(About this task)
Copy out each line of the entries where the word "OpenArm" is present.

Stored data
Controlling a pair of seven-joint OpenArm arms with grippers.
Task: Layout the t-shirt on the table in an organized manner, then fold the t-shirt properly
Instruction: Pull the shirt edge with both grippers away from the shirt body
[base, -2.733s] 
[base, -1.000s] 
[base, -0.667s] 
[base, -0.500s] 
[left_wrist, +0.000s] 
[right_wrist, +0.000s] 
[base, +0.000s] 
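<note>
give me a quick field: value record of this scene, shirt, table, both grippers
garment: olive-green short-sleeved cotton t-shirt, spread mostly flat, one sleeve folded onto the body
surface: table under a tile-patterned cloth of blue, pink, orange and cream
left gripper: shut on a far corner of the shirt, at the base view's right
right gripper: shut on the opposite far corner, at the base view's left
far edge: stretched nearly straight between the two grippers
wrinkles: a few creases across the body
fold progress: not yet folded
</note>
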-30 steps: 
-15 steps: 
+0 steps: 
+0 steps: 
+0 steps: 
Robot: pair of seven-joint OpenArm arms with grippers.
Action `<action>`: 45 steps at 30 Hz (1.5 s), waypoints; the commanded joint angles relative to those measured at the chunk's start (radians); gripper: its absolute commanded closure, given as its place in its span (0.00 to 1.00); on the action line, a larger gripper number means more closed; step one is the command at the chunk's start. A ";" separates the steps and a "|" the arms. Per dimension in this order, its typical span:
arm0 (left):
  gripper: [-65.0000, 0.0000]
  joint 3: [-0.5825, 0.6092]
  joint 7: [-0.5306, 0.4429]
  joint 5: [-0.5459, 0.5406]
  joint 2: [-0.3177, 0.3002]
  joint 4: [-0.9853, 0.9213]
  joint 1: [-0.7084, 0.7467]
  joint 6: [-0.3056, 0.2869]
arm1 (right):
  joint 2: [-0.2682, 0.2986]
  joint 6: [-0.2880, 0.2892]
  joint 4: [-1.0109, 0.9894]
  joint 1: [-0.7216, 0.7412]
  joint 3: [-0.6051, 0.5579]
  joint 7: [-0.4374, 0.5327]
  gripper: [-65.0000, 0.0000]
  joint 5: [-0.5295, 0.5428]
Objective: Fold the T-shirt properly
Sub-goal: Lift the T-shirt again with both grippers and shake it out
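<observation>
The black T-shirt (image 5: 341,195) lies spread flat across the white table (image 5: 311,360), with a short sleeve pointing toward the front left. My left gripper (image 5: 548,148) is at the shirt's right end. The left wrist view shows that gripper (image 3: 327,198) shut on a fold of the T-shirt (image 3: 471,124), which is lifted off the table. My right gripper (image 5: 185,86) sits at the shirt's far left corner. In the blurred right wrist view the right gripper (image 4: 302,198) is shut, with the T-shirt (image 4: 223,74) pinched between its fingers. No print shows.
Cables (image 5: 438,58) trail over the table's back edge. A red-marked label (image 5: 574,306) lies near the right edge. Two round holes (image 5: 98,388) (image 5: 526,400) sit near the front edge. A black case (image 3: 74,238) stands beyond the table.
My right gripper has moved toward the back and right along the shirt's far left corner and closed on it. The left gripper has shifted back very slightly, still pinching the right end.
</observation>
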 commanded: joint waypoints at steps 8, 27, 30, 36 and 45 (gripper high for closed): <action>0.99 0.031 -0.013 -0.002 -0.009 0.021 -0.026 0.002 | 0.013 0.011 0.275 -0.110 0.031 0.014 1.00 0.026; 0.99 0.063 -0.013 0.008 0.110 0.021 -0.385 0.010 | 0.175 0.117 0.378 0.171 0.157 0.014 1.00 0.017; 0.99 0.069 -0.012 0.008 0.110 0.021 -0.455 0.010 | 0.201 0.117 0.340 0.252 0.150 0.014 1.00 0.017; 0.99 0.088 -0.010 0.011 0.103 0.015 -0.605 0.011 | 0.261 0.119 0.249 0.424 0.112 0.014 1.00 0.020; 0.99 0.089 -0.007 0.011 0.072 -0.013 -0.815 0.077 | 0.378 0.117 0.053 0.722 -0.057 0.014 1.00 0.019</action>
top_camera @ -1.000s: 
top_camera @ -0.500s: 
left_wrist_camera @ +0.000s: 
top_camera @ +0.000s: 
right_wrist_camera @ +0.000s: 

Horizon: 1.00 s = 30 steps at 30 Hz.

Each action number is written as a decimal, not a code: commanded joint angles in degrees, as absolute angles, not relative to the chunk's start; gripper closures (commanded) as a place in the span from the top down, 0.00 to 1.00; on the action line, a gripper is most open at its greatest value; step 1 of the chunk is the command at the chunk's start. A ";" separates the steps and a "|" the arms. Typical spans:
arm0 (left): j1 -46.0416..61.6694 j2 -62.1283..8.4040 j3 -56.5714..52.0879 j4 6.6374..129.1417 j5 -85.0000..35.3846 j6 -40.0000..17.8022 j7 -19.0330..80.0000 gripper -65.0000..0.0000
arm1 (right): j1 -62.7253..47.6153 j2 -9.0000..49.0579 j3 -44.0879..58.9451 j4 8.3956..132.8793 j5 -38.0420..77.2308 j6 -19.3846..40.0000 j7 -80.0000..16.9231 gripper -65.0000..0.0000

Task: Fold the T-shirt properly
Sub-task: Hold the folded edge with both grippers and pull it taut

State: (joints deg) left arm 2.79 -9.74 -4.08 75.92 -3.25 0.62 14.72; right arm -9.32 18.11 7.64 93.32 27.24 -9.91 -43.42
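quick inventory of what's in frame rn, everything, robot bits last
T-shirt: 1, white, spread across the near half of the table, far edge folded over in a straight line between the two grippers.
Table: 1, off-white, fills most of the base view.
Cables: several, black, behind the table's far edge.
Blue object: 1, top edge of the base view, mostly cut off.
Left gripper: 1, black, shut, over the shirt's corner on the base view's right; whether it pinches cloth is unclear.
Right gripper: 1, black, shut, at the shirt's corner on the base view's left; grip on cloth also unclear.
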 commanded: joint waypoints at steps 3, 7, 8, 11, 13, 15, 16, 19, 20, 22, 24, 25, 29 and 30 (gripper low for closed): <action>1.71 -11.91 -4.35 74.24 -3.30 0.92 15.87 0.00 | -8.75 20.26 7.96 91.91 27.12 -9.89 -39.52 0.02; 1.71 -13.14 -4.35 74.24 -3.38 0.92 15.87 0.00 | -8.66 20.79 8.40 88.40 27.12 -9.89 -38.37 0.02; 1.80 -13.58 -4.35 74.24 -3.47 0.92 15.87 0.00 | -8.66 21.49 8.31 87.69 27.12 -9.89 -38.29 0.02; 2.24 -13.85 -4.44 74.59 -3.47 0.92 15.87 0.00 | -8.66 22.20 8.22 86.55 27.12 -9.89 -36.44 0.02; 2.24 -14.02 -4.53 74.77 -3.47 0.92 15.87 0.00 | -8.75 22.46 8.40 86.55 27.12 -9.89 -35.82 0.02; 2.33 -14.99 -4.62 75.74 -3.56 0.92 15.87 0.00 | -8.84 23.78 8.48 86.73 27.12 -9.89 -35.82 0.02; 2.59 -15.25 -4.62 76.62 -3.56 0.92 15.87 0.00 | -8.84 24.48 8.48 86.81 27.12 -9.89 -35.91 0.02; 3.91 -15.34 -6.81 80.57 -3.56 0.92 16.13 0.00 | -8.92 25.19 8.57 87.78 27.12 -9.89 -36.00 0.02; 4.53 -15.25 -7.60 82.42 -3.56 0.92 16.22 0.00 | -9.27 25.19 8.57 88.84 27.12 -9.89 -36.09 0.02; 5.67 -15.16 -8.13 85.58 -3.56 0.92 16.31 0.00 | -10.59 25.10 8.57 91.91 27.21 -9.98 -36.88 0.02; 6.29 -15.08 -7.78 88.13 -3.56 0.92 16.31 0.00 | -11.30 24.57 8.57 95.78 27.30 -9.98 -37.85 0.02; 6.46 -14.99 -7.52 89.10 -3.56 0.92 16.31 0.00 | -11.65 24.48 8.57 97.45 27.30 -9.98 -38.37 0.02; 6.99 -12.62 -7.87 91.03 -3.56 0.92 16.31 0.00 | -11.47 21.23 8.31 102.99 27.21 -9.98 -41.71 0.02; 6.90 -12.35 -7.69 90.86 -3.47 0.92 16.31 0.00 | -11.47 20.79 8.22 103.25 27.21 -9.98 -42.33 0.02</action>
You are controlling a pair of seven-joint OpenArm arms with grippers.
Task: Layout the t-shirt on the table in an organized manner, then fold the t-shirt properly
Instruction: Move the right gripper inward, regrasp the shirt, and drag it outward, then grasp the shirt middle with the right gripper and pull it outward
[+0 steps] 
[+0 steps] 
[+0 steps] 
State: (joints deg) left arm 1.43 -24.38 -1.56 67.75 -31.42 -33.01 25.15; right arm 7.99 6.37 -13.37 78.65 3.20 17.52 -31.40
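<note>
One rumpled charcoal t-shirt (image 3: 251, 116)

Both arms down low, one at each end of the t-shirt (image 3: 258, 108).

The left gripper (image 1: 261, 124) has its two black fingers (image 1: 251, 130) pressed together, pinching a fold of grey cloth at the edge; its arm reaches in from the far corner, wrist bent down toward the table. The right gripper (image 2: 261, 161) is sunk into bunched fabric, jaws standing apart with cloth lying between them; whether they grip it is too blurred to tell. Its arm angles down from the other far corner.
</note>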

(The answer)
Controlling a pair of seven-joint OpenArm arms with grippers.
Robot: pair of seven-joint OpenArm arms with grippers.
You are controlling a pair of seven-joint OpenArm arms with grippers.

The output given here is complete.